The spawn of the Coxman union doesn’t hang around for long, either. He works at the local airport and gets Taken™ under highly suspicious circumstances, sending the movie on its bloody white trajectory.
As in other Neeson projects, he has a particular set of skills — learned from listening to true-crime novels while he drives, perhaps? — that allow him to rub out bad guys and get to the bottom of things. Clearly, the hook here is that he is a man of all seasons.
The rest of the plot is just all over the place. The Denver drug kingpin, “Viking” (Tom Bateman), is like a gluten-free Quentin Tarantino, in looks and in propensities for clever wordplay and idiosyncratic ultra-violence. Viking is a pretty high-quality villain. He is in the process of divorcing his wife, and the two battle over appropriate dietary choices of their son, who is sort of like a Lisa Simpson character, listening to Bach and picking football games. There are also a couple of points of intrigue amongst the Viking henchmen that are essential to the plot but that probably warranted either a little more or a little less attention.
As Neeson works his way up the Viking food chain, he enlists the help of his mustachioed brother, a reformed gangster gone straight thanks to an assertive and colorful Vietnamese woman. His brother seems affable enough, so it’s not clear why the two were estranged? Hard to say. His brother’s wife (Elizabeth Thai) is one of the reasons you might want to buy a ticket to this movie. She is a woman to be reckoned with and it’s a shame we didn’t get more of a reckoning with her.
Viking initially attributes the damage to his gang to a Native American gang that runs things in Kehoe, putting Neeson in the middle of a gang spat. This is being monitored by the Kehoe P.D., featuring the set-in-his-ways veteran and the savvy young partner.
That is a lot of characters competing for attention, not to mention the supporting and incidentals cast. We are also hit with a shotgun blast of literary referencing, with the movie kicking off with a direct quote from Oscar Wilde, then an allusion to a Robert Frost poem within the first few minutes, and then the dropping William Golding shortly thereafter. L started taking notes on the back of his ticket stub just to try to keep us up to speed. It’s also probably notable that pretty much every named character has a nickname, The Eskimo, Santa, Speedo, Limbo, Santa, Smoke, Windex, and on it goes. I bet that fits together in a clever way, but I don’t think the payoff is big enough for me to actually dump the pieces on the table and figure it out.

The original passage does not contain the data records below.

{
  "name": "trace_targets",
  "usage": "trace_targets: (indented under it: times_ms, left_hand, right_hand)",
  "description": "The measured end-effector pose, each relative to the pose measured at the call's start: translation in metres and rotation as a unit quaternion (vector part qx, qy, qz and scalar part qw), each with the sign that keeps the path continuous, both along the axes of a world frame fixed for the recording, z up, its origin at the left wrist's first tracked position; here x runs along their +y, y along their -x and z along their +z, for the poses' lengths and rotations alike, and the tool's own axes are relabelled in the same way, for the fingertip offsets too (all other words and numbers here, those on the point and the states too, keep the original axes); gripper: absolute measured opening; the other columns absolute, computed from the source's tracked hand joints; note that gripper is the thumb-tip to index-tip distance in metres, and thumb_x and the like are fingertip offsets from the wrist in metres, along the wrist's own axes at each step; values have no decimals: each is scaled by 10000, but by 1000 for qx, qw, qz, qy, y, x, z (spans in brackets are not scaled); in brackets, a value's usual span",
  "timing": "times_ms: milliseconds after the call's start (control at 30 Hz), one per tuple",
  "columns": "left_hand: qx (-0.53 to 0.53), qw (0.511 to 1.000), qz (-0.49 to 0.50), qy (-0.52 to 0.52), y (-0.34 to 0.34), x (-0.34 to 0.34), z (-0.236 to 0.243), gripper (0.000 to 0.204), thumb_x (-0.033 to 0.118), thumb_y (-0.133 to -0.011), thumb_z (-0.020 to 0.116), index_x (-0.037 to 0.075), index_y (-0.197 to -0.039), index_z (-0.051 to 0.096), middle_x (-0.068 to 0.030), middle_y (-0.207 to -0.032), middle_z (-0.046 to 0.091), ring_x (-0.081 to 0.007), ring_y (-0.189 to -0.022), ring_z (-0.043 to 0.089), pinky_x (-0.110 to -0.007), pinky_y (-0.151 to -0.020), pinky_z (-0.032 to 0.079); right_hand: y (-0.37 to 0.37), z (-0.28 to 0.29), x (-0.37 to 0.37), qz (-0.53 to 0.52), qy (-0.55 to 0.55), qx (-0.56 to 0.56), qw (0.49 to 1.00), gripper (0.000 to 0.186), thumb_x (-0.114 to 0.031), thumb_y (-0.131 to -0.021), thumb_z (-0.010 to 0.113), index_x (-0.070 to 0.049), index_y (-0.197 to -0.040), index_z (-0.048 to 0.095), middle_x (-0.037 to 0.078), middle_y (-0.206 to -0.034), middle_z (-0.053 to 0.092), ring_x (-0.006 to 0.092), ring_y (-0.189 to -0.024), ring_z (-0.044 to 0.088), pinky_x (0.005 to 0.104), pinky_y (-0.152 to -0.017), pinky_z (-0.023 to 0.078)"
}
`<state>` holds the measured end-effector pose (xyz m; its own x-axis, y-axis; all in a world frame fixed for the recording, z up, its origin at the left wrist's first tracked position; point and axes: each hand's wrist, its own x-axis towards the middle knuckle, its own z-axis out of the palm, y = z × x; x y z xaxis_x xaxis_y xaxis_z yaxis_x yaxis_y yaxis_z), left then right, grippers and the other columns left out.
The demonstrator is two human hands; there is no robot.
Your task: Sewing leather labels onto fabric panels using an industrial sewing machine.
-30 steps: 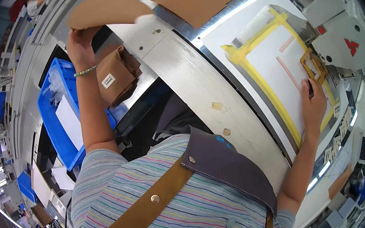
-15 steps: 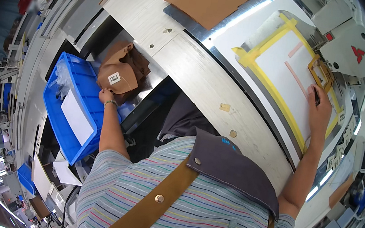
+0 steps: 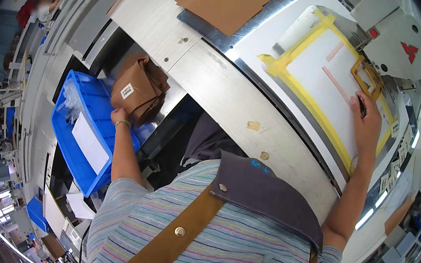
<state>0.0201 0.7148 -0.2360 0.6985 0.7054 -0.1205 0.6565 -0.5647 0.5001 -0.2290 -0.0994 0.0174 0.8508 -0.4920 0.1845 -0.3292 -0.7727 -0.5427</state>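
Observation:
My left hand is closed on the lower edge of a stack of brown cut pieces, which has a white label on top and lies on a metal shelf beside a blue bin. My right hand is curled round a small black object over a white board framed with yellow tape. Its fingertips are near two pink strips and a yellow clamp frame under the white machine head.
Flat brown pieces lie on a metal plate at the top. The pale bench crosses between my hands. The bin contains clear plastic bags and white sheets. A co-worker is at the upper left, along other workstations.
My left hand has come down from the upper left, where it held a raised brown piece, to the stack on the shelf. My right hand has stayed on the board.

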Motion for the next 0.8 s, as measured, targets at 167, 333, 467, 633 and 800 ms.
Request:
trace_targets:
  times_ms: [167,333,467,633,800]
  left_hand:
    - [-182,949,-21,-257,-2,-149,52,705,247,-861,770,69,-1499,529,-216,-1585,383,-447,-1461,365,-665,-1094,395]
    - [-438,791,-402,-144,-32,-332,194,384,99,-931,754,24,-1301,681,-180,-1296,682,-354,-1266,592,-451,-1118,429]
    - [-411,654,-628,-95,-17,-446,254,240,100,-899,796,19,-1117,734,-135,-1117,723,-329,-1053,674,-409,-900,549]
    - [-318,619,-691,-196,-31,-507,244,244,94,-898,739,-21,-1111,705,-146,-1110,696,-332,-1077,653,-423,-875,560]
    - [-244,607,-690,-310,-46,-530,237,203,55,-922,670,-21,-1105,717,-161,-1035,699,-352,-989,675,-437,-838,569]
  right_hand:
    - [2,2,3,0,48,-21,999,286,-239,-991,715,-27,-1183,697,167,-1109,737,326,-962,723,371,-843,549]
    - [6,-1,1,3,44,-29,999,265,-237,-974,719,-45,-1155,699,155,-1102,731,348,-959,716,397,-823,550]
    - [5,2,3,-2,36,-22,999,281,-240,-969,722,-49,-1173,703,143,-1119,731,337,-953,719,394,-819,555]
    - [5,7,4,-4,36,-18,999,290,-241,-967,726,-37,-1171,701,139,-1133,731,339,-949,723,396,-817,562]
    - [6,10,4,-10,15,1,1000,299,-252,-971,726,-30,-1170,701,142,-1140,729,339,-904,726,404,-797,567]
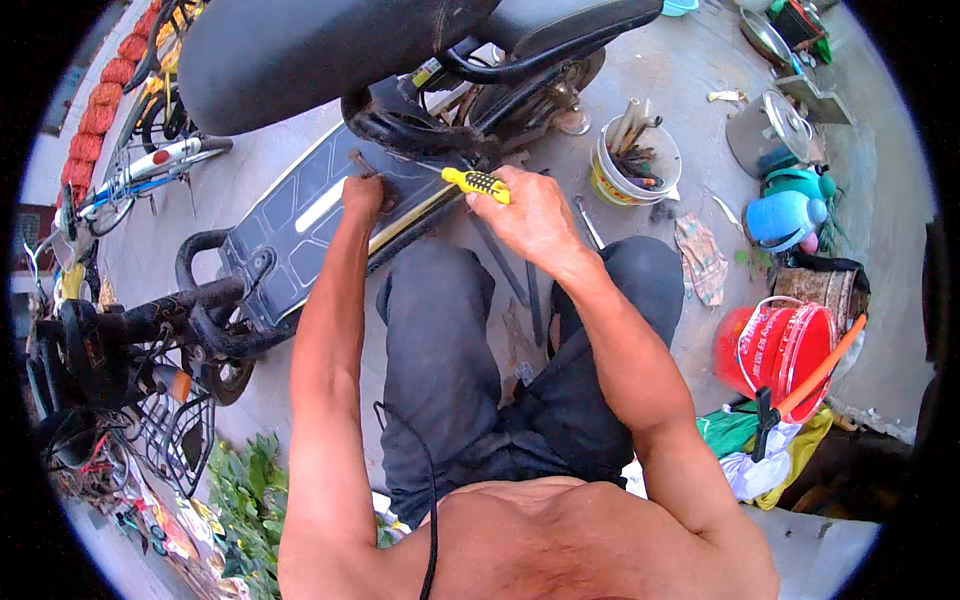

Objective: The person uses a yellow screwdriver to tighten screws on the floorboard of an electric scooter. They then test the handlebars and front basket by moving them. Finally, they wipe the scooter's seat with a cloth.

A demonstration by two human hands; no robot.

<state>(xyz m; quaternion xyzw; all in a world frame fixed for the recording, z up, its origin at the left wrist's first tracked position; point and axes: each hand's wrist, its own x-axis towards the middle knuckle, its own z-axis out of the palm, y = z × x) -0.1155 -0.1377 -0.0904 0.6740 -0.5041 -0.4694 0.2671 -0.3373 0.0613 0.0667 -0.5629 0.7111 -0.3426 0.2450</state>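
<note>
A yellow-and-black screwdriver (478,184) is in my right hand (528,212), its fingers wrapped round the handle. The shaft points left, toward the side of a black electric scooter's footboard (268,222), below the seat (300,60). Over the footboard, my left hand (363,194) is closed. A short brownish piece shows just beyond its fingers, too small to name. Whether the screwdriver's tip touches the scooter cannot be made out. My knees are bent close to the scooter's near side.
Right of the scooter stands a white bucket (608,188) of tools, with a metal tool (590,225) lying near it. Farther right are a lidded metal pot (760,142), a blue jug (780,218), a rag (701,262) and a red bucket (765,350). Bicycles (150,165) stand at the left.
</note>
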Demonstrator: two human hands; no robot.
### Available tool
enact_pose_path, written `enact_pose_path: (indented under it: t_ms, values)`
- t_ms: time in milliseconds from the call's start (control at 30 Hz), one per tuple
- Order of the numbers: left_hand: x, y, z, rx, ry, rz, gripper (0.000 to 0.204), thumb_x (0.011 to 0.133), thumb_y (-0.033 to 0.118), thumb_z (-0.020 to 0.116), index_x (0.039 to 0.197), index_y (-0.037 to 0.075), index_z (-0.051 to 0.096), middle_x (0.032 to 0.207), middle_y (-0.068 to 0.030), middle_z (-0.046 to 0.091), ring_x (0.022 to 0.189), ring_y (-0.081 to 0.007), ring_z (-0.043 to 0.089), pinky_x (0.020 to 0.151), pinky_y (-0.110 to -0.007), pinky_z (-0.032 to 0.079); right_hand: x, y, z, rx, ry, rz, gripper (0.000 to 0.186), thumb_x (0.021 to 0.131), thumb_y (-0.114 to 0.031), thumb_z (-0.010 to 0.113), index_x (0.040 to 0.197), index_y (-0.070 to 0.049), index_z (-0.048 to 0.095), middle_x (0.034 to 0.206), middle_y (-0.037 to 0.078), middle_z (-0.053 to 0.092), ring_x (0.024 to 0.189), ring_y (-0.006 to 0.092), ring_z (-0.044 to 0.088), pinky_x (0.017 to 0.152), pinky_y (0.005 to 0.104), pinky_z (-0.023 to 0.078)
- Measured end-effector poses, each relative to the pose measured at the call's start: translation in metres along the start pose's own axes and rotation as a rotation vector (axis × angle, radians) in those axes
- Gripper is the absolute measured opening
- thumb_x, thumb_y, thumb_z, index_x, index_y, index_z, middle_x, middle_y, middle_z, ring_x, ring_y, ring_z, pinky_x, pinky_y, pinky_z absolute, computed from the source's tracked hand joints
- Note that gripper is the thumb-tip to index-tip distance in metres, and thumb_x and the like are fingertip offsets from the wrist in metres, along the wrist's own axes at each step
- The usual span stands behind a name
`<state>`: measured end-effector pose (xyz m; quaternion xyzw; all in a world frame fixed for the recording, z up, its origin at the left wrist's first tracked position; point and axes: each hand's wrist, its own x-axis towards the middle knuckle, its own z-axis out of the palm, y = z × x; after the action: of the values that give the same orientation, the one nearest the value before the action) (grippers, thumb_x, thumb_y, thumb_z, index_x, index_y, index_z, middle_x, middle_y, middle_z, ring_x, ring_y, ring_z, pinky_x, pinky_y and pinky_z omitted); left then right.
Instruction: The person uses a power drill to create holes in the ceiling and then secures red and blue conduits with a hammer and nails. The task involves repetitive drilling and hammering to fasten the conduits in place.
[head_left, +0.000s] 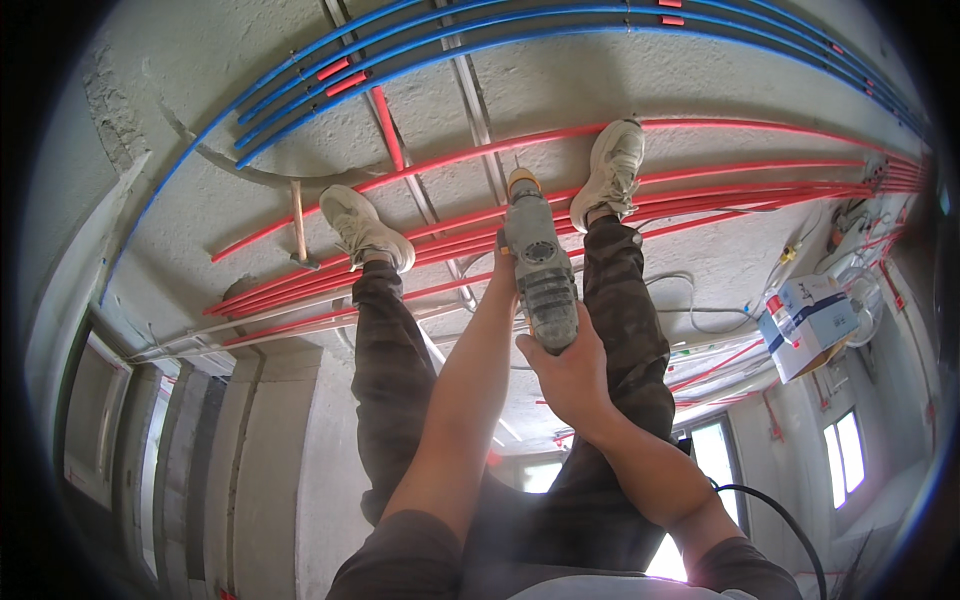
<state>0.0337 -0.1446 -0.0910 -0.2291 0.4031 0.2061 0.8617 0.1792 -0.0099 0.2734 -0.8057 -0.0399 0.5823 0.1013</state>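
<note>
A dusty grey power drill point(543, 270) is held out before the person, between the two legs and above the bundle of red pipes point(440, 252) running across the floor point(300, 150). Its long axis runs almost straight away from the body, leaning slightly left toward the front; the orange-yellow collar and thin bit point(517, 161) point away from the person, and the rounded rear faces back. Whether the bit touches the floor cannot be made out. The right hand point(572, 375) has its grip closed around the rear end, thumb toward the left, with the elbow bent out to the right and the forearm slanting inward. The left arm reaches forward, nearly straight, the left hand point(506, 268) against the left flank of the body; its fingers are hidden, so I cannot tell how its grip is set.
</note>
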Motion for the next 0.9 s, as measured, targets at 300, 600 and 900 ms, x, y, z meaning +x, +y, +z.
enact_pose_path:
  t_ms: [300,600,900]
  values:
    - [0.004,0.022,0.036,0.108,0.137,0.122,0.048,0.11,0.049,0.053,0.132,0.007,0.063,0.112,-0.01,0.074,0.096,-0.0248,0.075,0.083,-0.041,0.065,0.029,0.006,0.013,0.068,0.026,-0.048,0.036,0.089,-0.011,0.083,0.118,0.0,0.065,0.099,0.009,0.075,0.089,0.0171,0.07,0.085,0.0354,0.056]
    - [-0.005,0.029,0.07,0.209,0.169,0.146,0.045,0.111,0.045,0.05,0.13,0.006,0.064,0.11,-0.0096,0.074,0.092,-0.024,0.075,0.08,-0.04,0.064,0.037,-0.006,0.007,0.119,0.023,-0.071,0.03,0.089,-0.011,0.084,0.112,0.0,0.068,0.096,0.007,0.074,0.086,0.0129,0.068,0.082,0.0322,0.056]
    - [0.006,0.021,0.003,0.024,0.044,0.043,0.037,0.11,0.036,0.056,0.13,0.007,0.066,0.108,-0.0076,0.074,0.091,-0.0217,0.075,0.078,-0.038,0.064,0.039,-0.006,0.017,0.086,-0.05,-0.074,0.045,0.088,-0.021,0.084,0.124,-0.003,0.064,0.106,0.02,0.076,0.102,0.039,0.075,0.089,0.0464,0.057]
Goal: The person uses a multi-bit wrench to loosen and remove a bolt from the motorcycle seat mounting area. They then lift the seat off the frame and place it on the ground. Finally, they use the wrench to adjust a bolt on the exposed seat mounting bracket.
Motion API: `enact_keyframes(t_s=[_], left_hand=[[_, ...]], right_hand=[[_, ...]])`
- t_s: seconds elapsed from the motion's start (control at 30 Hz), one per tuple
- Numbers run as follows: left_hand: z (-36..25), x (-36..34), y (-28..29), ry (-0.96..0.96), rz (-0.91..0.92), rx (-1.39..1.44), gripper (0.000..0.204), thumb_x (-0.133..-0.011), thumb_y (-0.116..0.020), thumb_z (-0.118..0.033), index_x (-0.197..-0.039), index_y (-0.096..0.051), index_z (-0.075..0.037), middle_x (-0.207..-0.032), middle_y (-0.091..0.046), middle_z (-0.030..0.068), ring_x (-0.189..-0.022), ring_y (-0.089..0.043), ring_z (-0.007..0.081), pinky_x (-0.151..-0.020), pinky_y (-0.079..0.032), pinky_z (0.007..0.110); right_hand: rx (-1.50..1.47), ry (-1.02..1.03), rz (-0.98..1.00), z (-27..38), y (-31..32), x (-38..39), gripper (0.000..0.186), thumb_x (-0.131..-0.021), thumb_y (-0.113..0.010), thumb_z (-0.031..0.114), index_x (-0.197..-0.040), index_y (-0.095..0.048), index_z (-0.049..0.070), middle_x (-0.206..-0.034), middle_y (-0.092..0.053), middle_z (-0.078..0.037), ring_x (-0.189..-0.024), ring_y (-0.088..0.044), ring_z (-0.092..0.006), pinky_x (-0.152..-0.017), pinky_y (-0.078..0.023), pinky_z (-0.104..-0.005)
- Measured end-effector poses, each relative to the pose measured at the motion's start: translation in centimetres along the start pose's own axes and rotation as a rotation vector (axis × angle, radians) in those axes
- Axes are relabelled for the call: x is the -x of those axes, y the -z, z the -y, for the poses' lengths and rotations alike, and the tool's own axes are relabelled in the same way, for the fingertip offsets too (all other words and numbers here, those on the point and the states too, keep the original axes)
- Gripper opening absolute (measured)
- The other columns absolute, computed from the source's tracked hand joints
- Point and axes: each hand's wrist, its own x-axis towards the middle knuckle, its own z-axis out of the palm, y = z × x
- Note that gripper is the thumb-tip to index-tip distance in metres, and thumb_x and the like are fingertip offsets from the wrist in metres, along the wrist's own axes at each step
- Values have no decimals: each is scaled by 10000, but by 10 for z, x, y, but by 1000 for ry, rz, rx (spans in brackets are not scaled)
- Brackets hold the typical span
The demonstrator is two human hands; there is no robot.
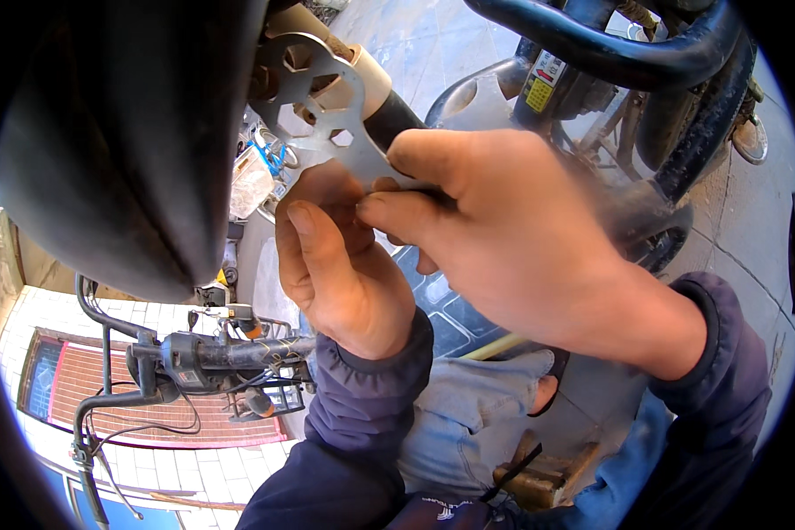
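Note:
A silver metal plate [349,110] with a scalloped edge and several cut-out holes, like a brake disc, sits beside a large dark rounded part [124,150] on the left. Just under its lower edge, my left hand [349,283] is closed, thumb upright and fingers curled inward. My right hand [521,230] reaches in from the right, its fingers bent against the plate's lower end and touching the left fingers. Whatever lies between the fingertips is hidden. Behind the plate runs a tube with a pale collar [371,78].
Black tubular framework [627,53] of a vehicle stands at upper right. Handlebars with cables [194,358] show at lower left. A small wooden stool [548,473] is near my jeans-clad leg [473,406]. Bicycles and a white basket [252,181] stand farther off on the paving.

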Motion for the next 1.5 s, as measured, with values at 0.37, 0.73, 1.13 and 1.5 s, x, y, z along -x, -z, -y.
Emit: enact_keyframes(t_s=[0.37,0.73,1.13,1.5], left_hand=[[9,-1,-1,-51,60,-119,437,-1011,-404,-376,-1123,-561,16,-1028,-624,105,-849,-608,169,-663,-495,279],[-3,2,-7,-74,197,-349,396,-993,-483,-306,-1154,-581,43,-1011,-654,127,-853,-621,154,-619,-457,236],[-1,4,-7,-82,159,-309,384,-1001,-463,-311,-1154,-577,22,-1017,-648,128,-864,-628,173,-623,-471,250],[0,4,-5,-97,95,-215,336,-1012,-444,-260,-1130,-563,32,-1014,-621,109,-871,-609,154,-676,-495,252]], right_hand=[[56,16,-39,-9,-2,-10,142,-856,-626,92,-892,-642,-45,-634,-604,-150,-535,-579,-176,-526,-447,-305],[-75,-4,-68,-13,22,-22,168,-877,-632,96,-842,-627,-69,-691,-641,-84,-649,-581,-62,-571,-473,-229],[184,110,-180,-14,24,-16,200,-843,-670,138,-794,-619,-49,-629,-612,-135,-524,-537,-100,-477,-410,-269],[349,43,-55,-2,8,-1,199,-854,-653,163,-797,-633,-27,-617,-593,-193,-508,-593,-281,-477,-439,-336]])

I learned that this film is actually a remake of his 2014 film In Order of Disappearance, which Morland directed for the more exclusive Norwegian audience (I just put it on hold at APL!). I suppose the reason you make a remake is to take advantage of Hollywood money and Hollywood stars, such as Neeson and Dern. Yet the film, despite its outrageous outdoor visuals, isn’t shot on widescreen. Why is that?
Overall, this is an ambitious project, but Moland unfortunately never quite got a handle on his narrative. He genuflects to the Coen brothers (especially and obviously Fargo, but also No Country for Old Men for its meditations on uncertainty) and Tarantino (see above), while also exploiting Neeson’s particular set of tools for the everyman vigilante angle. This is probably closer to Fargo the television serial than Fargo the Coen brothers classic, but two hours isn’t enough time to flesh out the likes of ten or so principal characters. And so Moland ultimately failed to make the hard choices about choosing a theme and tightening the narrative. Coupled with the onset of Neeson’s own foot-in-mouth disease, this film seems to be queued up for its own disappearance from the public’s consciousness.